Gottvater mit Kindergesicht

Taufzettel Vorder- und RückseiteDas Patenamt hat von jeher eine geistliche und eine materielle Dimension. Pate und Patin sollen den Täufling auf seinem christlichen Glaubensweg unterstützen und begleiten, doch zugleich wird von ihnen erwartet, dass sie dem Patenkind erforderlichenfalls auch ganz praktische Unterstützung zukommen lassen.

Von der engen Verbindung dieser beiden Aspekte des Patenamts zeugen die frühneuzeitlichen Taufzettel. Sie waren in der Regel kunstvoll gestaltet, mit zur Taufe passenden Bibelsprüchen versehen und dienten in zusammengefalteter Form als Umschläge, in die die Paten das Geld einlegten, das sie den Eltern des Patenkindes anlässlich der Taufe überreichten. Die Ränder der drei jeweils um 45 Grad gedrehten Quadrate, die als Rahmen für bildliche Darstellungen auf Taufzetteln typisch sind, wurden als Falzlinien genutzt.

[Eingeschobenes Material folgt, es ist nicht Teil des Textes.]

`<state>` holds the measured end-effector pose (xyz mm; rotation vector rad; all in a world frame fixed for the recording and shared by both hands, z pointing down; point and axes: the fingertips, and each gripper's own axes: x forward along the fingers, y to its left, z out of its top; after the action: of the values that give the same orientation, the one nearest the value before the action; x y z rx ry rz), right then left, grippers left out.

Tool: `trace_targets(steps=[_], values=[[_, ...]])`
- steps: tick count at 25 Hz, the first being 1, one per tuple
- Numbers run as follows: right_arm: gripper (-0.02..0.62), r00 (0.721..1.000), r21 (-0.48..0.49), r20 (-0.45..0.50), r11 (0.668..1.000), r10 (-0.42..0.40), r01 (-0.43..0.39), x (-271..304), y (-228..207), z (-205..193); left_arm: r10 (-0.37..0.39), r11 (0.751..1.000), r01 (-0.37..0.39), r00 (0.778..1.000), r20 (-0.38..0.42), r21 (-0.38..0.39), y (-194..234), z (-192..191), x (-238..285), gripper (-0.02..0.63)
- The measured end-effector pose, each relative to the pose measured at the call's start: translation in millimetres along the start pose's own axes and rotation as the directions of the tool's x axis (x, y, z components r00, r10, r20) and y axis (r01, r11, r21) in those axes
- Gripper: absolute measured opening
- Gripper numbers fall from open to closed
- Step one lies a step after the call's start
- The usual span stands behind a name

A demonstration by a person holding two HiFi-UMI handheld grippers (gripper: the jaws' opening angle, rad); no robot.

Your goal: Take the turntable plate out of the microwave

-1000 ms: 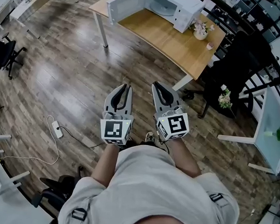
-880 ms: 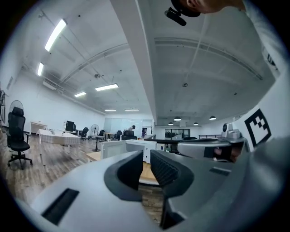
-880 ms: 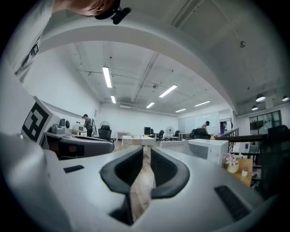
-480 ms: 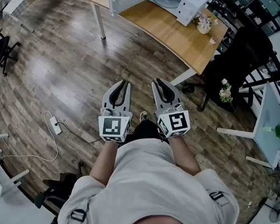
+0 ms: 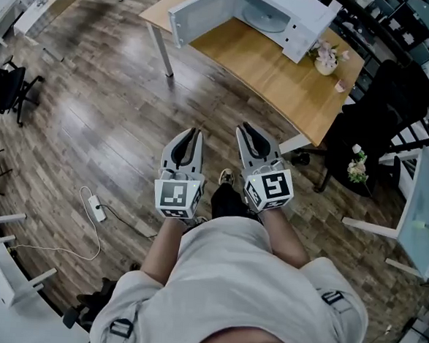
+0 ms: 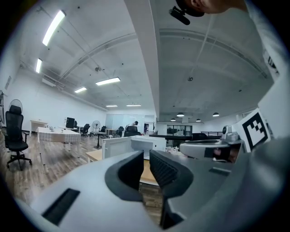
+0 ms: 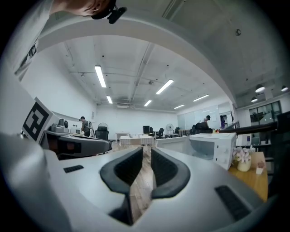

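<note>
Grey and side by side before the person, the left gripper and right gripper each have jaws slightly parted, with nothing between them. Wood floor lies ahead. Well beyond, at twelve to one o'clock, the worktop carries the microwave, its door swung out towards eleven. The plate lies inside. The right gripper looks marginally nearer, so the reach is probably forward and slightly right.

Turntable plate seemingly inside microwave on table, flowers just beside.
</note>
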<state>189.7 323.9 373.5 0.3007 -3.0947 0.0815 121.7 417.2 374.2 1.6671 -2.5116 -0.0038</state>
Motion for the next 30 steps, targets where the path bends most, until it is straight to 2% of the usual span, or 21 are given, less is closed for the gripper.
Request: trace_targets(steps=[9,16,22,30], values=[[0.065,0.999,0.024,-0.037,1.000,0.016,-0.015,68.4,-92.8,-5.9,-0.013,1.000,0.011,0.998,-0.064,-0.024,1.7,-5.4,116.3,0.054],[0.064,0.998,0.066,-0.054,0.998,0.019,-0.016,101.5,-137.6,-17.6,-0.016,1.000,0.015,0.995,-0.099,-0.012,3.7,-8.6,168.3,0.054],[0.064,0.998,0.077,-0.066,0.997,0.007,-0.002,140.8,-161.3,-22.9,-0.018,1.000,0.016,0.993,-0.116,-0.016,28.5,-10.4,213.0,0.055],[0.071,0.992,0.075,-0.099,0.993,-0.079,0.087,202.1,-211.0,-29.8,-0.119,0.993,0.116,0.983,-0.139,-0.032,56.9,-10.5,302.8,0.057]])
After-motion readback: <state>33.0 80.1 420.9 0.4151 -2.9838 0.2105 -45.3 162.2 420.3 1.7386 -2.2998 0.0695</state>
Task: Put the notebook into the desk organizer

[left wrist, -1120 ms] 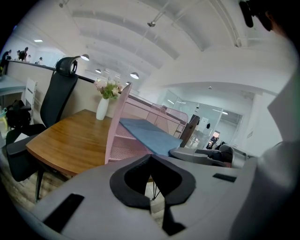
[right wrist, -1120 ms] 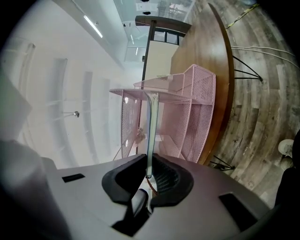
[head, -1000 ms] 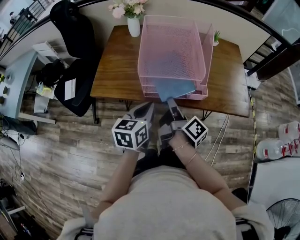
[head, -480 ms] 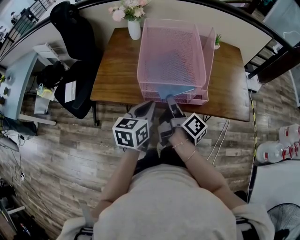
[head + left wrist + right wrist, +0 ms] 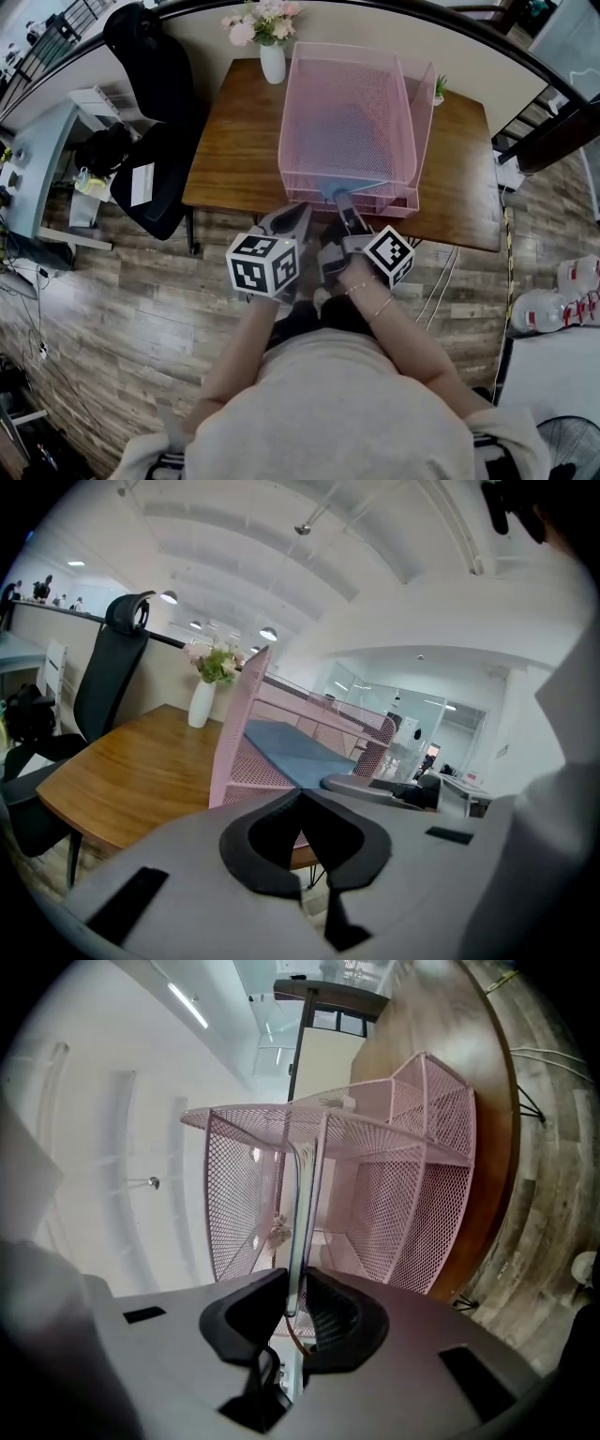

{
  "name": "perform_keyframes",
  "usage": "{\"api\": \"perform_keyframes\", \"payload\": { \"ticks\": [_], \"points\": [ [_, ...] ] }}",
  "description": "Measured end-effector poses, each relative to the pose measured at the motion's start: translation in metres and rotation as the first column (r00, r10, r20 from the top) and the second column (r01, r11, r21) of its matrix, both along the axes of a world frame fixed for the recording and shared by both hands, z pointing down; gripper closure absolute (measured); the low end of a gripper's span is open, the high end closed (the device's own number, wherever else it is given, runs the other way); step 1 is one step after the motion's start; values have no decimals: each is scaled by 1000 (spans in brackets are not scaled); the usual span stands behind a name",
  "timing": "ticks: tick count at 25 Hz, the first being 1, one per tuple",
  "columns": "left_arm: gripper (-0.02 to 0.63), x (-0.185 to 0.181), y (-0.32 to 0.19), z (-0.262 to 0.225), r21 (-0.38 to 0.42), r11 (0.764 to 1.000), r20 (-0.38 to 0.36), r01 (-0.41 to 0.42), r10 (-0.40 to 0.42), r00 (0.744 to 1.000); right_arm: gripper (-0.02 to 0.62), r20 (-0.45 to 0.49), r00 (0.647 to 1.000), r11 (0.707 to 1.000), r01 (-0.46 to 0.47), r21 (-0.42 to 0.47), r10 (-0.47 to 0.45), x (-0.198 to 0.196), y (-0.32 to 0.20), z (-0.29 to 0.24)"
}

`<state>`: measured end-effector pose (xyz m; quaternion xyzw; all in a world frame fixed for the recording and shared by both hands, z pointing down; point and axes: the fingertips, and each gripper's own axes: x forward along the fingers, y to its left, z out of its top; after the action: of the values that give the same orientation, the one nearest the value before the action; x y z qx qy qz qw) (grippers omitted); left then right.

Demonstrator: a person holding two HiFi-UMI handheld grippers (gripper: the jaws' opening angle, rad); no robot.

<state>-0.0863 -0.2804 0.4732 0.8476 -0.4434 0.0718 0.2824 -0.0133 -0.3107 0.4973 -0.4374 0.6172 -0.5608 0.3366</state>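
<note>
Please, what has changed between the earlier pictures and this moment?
The notebook slid further into the pink organizer; only a short end sticks out now. The right claw followed it toward the organizer, and its jaws have just been opening, with the notebook's edge between them. The left claw stayed shut and empty beside it. The organizer did not move.

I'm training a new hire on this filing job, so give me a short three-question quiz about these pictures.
1. True or false: the notebook lies on top of the organizer.
2. Where on the table is the vase of flowers? A) inside the organizer B) at the far edge, left of the organizer C) at the near edge
3. Which claw has the notebook's edge between its jaws?
Key: 1. False: it lies inside, under the top tier. 2. B. 3. The right claw; its jaws have just been opening, with the edge between them.
</note>
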Motion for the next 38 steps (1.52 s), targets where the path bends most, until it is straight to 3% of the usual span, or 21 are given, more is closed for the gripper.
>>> {"api": "perform_keyframes", "payload": {
  "ticks": [11, 19, 25, 32, 38],
  "points": [
    [595, 7, -6, -1, -3, 1000, -6, -14, 14, 1000, 505, -10, 1000, 1000, 4, 4, -4, 1, -7, -1],
    [595, 10, 1, -6, 22, 999, 1, -25, 25, 1000, 529, -51, 997, 999, 48, -22, -49, 4, -2, -4],
    [595, 11, 11, -11, 37, 999, -12, -25, 25, 1000, 553, -66, 997, 999, 52, 16, -50, 11, 12, -16],
    [595, 17, 25, -22, 68, 997, -21, -41, 43, 999, 568, -237, 967, 977, 135, 167, -93, 13, 25, -52],
    [594, 18, 34, -35, 112, 993, -12, -48, 50, 999, 577, -457, 885, 931, 235, 281, -86, 10, 38, -79]
  ]
}}
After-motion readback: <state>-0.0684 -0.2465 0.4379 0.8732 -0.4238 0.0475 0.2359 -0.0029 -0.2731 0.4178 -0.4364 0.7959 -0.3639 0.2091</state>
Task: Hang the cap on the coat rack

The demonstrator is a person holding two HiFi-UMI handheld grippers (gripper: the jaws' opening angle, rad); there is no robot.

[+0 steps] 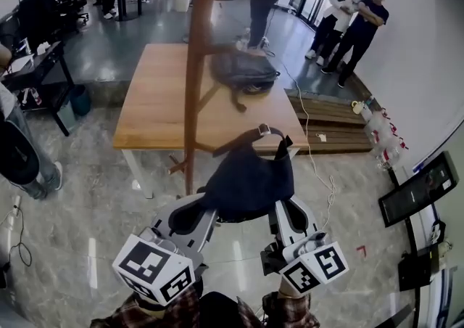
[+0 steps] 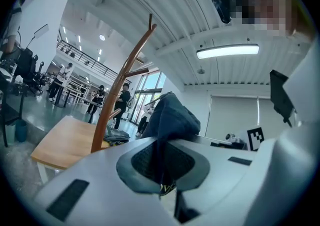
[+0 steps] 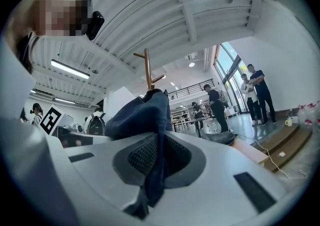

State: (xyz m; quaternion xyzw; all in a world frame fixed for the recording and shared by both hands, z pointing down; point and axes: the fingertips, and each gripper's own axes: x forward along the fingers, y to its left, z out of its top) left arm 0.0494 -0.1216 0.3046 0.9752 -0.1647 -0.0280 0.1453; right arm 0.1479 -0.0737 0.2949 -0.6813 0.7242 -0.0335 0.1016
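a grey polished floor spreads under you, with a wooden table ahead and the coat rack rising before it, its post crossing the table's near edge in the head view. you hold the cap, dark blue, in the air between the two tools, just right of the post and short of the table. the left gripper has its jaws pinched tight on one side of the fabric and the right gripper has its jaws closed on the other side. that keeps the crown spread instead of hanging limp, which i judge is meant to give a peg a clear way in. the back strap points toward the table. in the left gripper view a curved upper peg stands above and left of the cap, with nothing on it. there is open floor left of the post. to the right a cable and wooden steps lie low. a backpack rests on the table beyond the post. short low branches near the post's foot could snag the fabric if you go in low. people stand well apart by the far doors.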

Das in der Sammlung der Archivstelle Boppard befindliche Exemplar weist eine seltene ikonographische Besonderheit auf: Der Künstler hat bei der Darstellung der Dreifaltigkeit im Zentrum des Taufzettels die Person Gottvaters, die an dem Zepter in der Hand zu erkennen ist und gemeinsam mit Jesus Christus und dem durch die Taube symbolisierten Heiligen Geist über die von Engeln getragene Weltkugel regiert, nicht wie sonst üblich als alten Mann mit Bart gestaltet, sondern ihm ein Kindergesicht gegeben. Ob dies eine Anspielung auf die Bedeutung der Kindstaufe (im Gegensatz zur Erwachsenentaufe) sein soll, worauf auch der mittlere und der rechte Bibelvers in der oberen Reihe auf der Rückseite des Zettels hindeuten könnten? Oder ob es eher als Indiz für die im 18. Jahrhundert allmähliche Bewusstwerdung der Kindheit als eigenständiger Lebensphase zu werten ist? Der theologischen, kunstgeschichtlichen und volkskundlichen Interpretation bietet sich hier ein weites Feld – Interdisziplinarität ist gefragt!